Extrait de : "Images militantes, images de propagande (édition électronique)"
Sous la direction de Christian Amalvi
132e Congrès national des sociétés historiques et scientifiques, Arles 2007
Éd. du CTHS
2010
p. 49-71
Collection : Actes des congrès nationaux des sociétés historiques et scientifiques (édition électronique)

  Télécharger le document (les articles de plus de 3 ans sont gratuits)

Nettement moins connues que les images sur l’Empire, sinon complètement inconnues, une trentaine d’images de la Révolution française ont été retrouvées dans les fonds du musée de l’Image, de l’imagerie d’Épinal et auprès d’un collectionneur.
L’imagerie d’Épinal, fondée en 1797, n’a pas gravé, sur le moment, d’images de la Révolution. Les premières datent de la monarchie de Juillet, ce sont de grandes images des combats de la Révolution : Bataille de Fleurus (1837), La Prise de la Bastille (1839), Le Vengeur, combat naval (1842), et un portrait de Kléber, gloire nationale (1839). En 1847, une planche bilingue présente en douze vignettes les Époques mémorables de la Révolution.
Sous la IIIe République paraissent quatorze images qui participent, sinon à la propagande républicaine, du moins à l’éducation républicaine et patriotique.
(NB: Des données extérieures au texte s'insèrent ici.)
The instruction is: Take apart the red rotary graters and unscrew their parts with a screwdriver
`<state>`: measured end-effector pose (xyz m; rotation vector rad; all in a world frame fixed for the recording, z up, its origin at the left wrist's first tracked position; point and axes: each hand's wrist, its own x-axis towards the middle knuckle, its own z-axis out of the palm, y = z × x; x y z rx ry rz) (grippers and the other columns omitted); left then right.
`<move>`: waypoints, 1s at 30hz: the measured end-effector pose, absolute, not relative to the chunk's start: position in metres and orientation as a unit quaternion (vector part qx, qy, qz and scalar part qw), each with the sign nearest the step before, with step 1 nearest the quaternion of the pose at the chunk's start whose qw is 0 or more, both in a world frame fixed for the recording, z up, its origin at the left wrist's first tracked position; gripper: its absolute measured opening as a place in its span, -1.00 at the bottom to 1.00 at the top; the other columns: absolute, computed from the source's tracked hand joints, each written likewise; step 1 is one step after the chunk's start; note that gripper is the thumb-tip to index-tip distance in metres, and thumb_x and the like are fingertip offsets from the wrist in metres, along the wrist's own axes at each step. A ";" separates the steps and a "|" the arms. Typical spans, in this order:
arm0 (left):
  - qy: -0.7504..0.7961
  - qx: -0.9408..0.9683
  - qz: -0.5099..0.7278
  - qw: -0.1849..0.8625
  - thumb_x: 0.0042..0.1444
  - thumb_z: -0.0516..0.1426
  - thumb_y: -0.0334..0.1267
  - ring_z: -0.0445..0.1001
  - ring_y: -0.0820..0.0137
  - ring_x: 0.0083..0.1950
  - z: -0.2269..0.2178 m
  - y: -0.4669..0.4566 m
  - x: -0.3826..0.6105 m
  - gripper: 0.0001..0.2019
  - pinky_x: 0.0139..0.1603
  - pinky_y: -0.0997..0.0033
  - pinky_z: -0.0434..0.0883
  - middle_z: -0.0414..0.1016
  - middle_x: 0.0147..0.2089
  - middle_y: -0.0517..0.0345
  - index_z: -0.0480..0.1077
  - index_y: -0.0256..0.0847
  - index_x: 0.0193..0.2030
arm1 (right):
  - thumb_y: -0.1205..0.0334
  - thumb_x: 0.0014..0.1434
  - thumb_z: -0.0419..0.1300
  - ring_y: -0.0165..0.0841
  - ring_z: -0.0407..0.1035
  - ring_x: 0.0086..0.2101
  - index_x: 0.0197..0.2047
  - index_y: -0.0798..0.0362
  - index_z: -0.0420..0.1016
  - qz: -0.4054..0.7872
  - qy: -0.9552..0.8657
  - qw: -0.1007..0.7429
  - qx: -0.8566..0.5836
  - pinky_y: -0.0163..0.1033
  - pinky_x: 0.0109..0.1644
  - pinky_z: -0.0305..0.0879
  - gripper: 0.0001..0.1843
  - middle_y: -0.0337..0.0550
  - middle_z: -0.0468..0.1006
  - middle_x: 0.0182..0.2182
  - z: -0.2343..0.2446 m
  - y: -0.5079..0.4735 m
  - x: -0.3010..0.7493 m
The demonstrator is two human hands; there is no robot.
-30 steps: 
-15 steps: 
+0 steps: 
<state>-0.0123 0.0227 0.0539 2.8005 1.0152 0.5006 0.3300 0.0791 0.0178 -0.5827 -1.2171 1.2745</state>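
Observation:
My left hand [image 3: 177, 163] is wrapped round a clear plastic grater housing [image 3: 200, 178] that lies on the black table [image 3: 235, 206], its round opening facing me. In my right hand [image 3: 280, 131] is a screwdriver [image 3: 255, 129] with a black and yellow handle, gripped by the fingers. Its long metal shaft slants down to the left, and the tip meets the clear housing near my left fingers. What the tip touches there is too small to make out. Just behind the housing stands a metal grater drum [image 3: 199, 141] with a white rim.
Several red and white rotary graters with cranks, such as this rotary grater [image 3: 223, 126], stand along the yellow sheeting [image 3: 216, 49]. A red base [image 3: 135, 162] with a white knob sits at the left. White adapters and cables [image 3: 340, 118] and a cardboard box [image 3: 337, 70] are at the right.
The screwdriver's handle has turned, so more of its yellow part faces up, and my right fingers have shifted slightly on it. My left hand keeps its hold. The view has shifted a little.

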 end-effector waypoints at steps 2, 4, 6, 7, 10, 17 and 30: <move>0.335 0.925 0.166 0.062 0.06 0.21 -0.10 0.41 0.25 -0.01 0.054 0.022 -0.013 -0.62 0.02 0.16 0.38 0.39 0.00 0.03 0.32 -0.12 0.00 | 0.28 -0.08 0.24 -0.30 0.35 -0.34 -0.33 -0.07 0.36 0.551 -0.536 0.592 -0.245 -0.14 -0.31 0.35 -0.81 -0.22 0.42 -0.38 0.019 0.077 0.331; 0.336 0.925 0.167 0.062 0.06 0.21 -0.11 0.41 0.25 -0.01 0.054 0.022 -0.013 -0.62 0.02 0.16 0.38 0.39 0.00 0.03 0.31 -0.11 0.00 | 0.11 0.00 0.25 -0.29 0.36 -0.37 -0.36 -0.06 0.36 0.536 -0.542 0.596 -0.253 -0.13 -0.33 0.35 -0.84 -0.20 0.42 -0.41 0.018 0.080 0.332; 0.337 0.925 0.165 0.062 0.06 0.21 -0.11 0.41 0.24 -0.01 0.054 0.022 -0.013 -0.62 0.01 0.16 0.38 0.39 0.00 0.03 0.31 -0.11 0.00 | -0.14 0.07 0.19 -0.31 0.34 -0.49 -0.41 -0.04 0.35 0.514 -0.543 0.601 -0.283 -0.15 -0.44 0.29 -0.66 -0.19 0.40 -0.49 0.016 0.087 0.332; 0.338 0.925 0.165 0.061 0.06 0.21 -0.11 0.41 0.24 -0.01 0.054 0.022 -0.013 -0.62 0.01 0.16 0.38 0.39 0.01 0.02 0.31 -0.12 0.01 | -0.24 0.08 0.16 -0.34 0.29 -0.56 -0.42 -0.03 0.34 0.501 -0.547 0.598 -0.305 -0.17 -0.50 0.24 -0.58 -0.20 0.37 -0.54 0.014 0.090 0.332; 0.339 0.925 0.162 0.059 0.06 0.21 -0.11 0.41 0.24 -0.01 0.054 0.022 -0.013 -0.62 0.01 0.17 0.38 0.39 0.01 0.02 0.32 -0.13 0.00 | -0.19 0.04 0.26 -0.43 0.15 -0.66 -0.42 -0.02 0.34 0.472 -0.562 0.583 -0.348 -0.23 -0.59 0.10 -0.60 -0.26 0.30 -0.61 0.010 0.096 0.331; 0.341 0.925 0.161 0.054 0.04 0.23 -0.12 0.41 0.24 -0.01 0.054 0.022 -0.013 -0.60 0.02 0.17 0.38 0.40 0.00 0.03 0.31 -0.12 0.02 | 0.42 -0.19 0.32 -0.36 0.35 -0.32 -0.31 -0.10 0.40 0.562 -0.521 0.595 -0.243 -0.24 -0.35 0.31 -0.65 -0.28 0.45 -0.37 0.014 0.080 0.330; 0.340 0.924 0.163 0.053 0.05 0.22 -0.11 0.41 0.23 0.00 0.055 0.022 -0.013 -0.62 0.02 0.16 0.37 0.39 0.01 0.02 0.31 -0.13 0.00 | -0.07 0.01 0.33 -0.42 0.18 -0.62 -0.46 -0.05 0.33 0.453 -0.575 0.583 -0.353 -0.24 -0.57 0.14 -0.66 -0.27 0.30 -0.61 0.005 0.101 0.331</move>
Deux présentent les chants patriotiques : La Marseillaise (parue en 1871 et 1875) et Le Chant du départ (1875). Trois planches intitulées Les Grandes Journées de la Révolution sont publiées en 1879 à Paris par la Société d’instruction républicaine et présentent quatre vignettes par feuille :
– 1 : Jeu de paume, Mirabeau et Brézé, démolition de la Bastille, nuit du 4 août ;
– 2 : Fête de la fédération, la Marseillaise, Valmy, la patrie en danger ;
– 3 : Wattignies, Hoche à Wissembourg, la pacification de la Vendée, la paix de Bâle.
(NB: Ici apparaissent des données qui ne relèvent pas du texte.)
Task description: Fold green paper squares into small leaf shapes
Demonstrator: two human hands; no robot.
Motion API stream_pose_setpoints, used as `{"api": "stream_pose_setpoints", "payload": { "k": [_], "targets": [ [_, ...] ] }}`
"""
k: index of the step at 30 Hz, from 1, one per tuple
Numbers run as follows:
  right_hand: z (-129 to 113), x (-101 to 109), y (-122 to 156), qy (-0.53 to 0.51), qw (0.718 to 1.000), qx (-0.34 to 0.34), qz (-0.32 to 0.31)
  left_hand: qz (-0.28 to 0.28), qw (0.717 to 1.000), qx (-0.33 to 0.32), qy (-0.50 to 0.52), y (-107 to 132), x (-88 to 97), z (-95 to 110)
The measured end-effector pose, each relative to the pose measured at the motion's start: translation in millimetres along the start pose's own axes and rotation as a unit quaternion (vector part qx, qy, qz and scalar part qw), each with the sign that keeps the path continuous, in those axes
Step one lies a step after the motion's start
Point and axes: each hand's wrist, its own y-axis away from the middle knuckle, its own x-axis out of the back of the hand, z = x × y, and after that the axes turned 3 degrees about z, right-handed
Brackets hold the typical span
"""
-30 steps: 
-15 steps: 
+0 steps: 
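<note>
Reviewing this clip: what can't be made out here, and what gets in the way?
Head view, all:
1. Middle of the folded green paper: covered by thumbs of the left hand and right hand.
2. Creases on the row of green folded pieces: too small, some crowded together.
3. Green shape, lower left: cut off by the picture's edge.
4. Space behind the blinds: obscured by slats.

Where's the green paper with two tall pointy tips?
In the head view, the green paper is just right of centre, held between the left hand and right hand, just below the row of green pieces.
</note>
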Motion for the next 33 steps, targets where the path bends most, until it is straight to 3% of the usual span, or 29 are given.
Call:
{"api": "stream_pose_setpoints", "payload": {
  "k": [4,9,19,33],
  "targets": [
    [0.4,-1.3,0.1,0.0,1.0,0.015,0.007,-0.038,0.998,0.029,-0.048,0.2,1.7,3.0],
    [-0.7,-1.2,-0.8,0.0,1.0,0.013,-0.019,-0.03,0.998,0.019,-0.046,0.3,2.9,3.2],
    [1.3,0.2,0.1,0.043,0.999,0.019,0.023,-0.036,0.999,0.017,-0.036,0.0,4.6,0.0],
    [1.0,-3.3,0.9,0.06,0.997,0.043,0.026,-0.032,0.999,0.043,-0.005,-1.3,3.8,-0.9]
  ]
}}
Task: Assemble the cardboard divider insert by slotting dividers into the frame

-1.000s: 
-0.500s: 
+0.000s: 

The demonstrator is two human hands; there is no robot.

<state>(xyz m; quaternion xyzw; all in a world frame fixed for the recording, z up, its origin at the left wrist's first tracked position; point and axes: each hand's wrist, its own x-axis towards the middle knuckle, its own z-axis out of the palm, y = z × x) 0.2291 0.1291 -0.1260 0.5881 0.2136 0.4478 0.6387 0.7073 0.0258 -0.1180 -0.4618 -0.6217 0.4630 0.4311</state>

Deux planches de seize vignettes, dans le style des historiettes en vogue, intitulées Nobles et Paysans et Histoire du brave Francœur et présentant des fils de milieux populaires (paysan et artisan), engagés comme volontaires et gravissant tous les grades de l’armée au cours des guerres de la Révolution et de l’Empire, auraient été réalisées vers 1880. Cinq grandes images illustrant les combats de la Révolution paraissent au même moment : Bataille de Fleurus et Le Vengeur, combat naval (nouvelles versions), Bataille de Valmy, Bataille de Jemmapes, Prise de la flotte hollandaise par les hussards de Pichegru. Une planche de Soldats de la Ire République et huit vignettes d’une planche sur les rois de France se placent dans les grandes collections de l’imagerie. Enfin, en 1896, le graveur Phosty publie une galerie de vingt-cinq Gloires nationales, parmi lesquelles figurent huit héros des guerres de la Révolution.
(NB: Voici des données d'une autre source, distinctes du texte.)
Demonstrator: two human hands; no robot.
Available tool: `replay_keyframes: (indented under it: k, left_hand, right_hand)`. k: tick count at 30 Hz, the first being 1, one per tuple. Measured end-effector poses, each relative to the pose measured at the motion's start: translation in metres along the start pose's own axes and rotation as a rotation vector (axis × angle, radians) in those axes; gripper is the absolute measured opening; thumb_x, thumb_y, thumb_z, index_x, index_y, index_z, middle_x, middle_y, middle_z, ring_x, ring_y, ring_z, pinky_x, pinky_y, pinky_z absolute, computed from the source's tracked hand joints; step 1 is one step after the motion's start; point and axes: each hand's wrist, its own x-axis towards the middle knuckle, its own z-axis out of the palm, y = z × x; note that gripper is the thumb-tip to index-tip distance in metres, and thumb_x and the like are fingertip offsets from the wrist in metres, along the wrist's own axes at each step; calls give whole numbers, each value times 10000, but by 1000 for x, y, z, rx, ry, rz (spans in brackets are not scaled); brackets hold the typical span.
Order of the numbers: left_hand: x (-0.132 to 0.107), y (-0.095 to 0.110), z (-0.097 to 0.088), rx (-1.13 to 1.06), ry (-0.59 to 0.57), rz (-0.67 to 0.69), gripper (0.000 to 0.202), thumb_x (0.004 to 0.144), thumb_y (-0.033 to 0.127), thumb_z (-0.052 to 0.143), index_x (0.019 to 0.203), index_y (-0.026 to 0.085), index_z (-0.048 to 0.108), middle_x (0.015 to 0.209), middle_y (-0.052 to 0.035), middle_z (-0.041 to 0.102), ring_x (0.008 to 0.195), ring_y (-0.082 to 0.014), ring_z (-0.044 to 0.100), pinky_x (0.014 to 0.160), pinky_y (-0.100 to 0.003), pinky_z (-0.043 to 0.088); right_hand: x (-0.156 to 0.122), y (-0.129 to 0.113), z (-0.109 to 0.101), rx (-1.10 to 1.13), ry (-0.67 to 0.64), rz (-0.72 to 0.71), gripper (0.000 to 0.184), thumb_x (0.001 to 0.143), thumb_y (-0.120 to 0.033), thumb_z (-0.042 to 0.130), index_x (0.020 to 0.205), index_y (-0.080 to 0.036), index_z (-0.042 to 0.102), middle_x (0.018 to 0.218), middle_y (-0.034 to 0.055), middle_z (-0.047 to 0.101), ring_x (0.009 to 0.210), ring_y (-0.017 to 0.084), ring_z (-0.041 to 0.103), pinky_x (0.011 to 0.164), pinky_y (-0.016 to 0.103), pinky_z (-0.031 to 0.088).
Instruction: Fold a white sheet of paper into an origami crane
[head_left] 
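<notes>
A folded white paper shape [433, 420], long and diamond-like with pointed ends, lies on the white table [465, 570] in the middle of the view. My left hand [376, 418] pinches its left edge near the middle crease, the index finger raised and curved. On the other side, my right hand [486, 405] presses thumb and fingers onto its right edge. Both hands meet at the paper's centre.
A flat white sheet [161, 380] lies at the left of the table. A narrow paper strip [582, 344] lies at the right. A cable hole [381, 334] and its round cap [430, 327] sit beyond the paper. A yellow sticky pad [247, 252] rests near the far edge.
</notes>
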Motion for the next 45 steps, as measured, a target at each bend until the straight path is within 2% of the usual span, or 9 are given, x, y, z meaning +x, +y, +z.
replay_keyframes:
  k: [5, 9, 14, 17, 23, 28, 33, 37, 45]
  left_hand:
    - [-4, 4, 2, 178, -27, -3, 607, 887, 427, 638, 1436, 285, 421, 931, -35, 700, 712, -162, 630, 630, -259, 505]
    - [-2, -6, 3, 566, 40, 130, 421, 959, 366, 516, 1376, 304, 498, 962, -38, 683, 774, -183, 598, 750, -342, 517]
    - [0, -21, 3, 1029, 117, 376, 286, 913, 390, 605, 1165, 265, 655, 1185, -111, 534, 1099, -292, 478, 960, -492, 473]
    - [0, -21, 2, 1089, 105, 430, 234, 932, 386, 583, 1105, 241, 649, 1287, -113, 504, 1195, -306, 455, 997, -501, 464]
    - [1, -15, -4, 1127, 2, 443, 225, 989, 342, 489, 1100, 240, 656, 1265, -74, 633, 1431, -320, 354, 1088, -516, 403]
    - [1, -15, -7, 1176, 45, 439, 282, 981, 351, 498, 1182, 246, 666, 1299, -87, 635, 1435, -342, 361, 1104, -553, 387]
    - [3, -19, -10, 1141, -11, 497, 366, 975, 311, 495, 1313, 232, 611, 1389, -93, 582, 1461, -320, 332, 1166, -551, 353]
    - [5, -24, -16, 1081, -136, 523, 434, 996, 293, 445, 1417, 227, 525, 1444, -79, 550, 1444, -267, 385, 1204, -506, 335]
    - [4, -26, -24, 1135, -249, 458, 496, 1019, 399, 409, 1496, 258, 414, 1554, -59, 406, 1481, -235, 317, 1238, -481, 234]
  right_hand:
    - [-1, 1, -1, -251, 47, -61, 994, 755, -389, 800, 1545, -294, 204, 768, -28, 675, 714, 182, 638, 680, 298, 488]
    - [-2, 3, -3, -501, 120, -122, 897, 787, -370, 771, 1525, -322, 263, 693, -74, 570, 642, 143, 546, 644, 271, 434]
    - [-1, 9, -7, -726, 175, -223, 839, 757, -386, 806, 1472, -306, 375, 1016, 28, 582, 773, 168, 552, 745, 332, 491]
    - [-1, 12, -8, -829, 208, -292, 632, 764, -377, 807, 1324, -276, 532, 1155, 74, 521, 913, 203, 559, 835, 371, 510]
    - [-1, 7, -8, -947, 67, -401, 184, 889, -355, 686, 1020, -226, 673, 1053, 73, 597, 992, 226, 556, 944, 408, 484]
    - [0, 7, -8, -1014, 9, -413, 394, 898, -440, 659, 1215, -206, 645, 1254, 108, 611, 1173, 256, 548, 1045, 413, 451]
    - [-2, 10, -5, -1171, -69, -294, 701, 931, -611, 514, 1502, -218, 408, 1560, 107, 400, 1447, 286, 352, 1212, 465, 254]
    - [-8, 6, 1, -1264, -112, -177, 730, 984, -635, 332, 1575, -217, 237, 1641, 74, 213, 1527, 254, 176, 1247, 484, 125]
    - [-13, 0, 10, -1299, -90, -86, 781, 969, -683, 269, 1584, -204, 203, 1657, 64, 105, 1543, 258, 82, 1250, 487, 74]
Sur l’ensemble des images et vignettes, une grande majorité représente la guerre, les victoires et décrit les campagnes militaires et l’engagement des volontaires ; la période du début de la Révolution, 1789-1790, est presque seule représentée, deux présentent la période de la Convention, événements militaires mis à part. La tonalité patriotique prédomine largement, ainsi que les débuts modérés de la Révolution, ce qui correspond aux tendances dominantes de l’historiographie de la monarchie de Juillet puis aux choix des républicains modérés du début de la IIIe République. Enfin, trois images ont été créées récemment dans le contexte du bicentenaire de la Révolution.